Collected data

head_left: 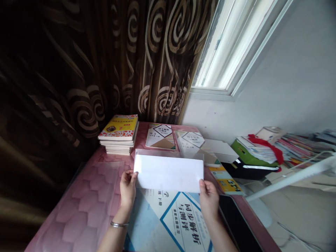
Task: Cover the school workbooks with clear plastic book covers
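Nearest lies a large light-blue and white paper workbook (181, 220), flat on a pink quilted cover (78, 213), between the person's bare forearms. Over its far part the two hands hold a blank white rectangular sheet (169, 173) — whether loose or part of the workbook, I cannot tell. Left hand (128, 189) has the sheet's left edge pinched between thumb and fingers (a silver metal bangle (119, 224) circles that wrist); right hand (210, 199) pinches the right edge just as narrowly. Clear plastic shows along the sheet's far edge.

Far left rises a stack of paperbacks, topped by a yellow book with a red-and-white pattern (122, 124). Right of it lies a white-and-brown booklet (160, 136), then a similar, paler booklet (191, 141). Near right — just beside the right forearm — is a flat black slab (237, 222).
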Demonstrator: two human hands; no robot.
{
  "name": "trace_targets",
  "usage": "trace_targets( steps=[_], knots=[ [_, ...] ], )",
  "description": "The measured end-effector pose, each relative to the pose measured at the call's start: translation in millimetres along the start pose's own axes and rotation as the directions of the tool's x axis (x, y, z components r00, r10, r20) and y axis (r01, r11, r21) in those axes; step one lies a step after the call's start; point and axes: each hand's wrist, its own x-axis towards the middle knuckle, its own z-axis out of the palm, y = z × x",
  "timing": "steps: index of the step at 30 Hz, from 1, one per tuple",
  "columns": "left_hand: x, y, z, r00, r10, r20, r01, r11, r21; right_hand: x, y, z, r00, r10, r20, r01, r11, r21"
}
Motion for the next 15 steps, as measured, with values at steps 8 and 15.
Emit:
trace_targets(
  steps=[8, 15],
  knots=[
    [0, 7, -0.5, 0.992, 0.009, 0.127, 0.008, 0.991, -0.130, 8, -4, 6, 0.999, -0.006, -0.031, 0.009, 0.996, 0.085],
    [1, 2, 0.9, 0.997, 0.064, 0.050, -0.061, 0.996, -0.058, 10, -1, 2, 1.000, 0.017, -0.023, -0.012, 0.982, 0.190]
  ],
)
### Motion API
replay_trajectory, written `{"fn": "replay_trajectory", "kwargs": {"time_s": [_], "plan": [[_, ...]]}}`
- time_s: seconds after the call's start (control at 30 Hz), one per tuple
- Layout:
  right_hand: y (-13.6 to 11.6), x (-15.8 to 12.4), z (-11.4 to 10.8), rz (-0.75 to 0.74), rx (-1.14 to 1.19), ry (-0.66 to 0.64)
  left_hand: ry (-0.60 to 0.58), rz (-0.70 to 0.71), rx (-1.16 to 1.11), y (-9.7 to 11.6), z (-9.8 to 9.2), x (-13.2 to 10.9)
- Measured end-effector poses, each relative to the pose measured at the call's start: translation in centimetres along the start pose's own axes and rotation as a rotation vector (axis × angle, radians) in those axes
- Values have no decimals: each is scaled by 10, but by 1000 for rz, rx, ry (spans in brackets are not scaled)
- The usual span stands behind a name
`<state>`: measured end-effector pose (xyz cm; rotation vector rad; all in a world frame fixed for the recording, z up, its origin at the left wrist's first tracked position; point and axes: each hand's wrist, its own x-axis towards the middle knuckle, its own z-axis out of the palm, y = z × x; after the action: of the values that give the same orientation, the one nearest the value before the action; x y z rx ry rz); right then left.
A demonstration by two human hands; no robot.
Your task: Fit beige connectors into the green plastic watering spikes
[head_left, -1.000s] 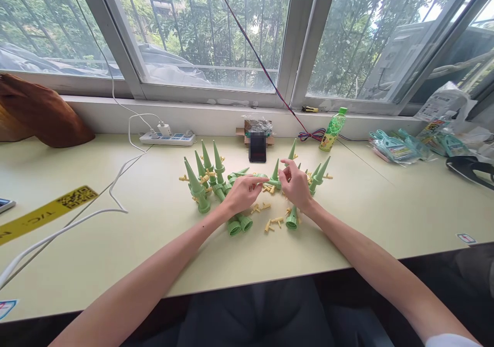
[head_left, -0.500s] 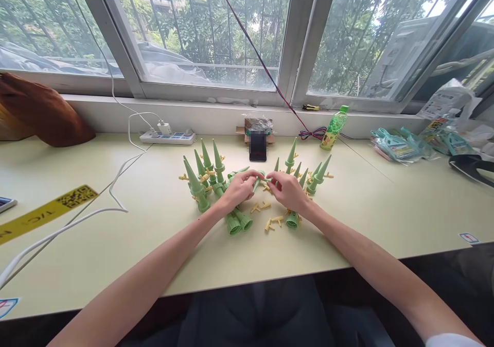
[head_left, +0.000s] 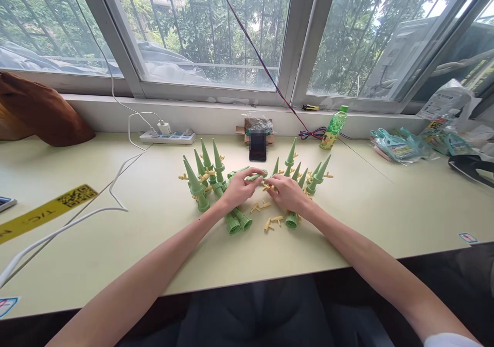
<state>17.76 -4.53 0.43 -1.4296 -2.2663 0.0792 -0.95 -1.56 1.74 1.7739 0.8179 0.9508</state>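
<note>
My left hand (head_left: 240,187) is closed around a green plastic watering spike (head_left: 258,175), holding it tilted above the table; the fingers hide part of it. Close on its right, my right hand (head_left: 286,192) has its fingertips together at a small yellow valve (head_left: 267,187). Several more yellow valves (head_left: 277,219) lie loose between my forearms. Green spikes with yellow valves fitted stand in a group at left (head_left: 195,178) and another group at right (head_left: 290,155). Other green spikes lie flat, their open threaded ends (head_left: 233,226) facing me.
A phone (head_left: 258,147) leans on a small box at the back. Behind are a power strip (head_left: 168,138) with a white cable, a green-capped drink bottle (head_left: 334,127) and coiled wires. Bagged teal parts (head_left: 399,145) lie far right, and a brown bag (head_left: 42,111) far left.
My right hand has moved slightly down and away from the spike, onto the yellow valves. My left hand has turned the spike to lie flatter.
</note>
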Motion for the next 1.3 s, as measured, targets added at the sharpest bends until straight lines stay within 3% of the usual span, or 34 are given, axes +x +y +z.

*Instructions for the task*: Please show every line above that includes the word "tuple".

*Written response*:
  "timing": "steps: index of the step at 30 Hz, from 1, one per tuple",
- time_s: seconds after the call's start (control at 30 Hz), one per tuple

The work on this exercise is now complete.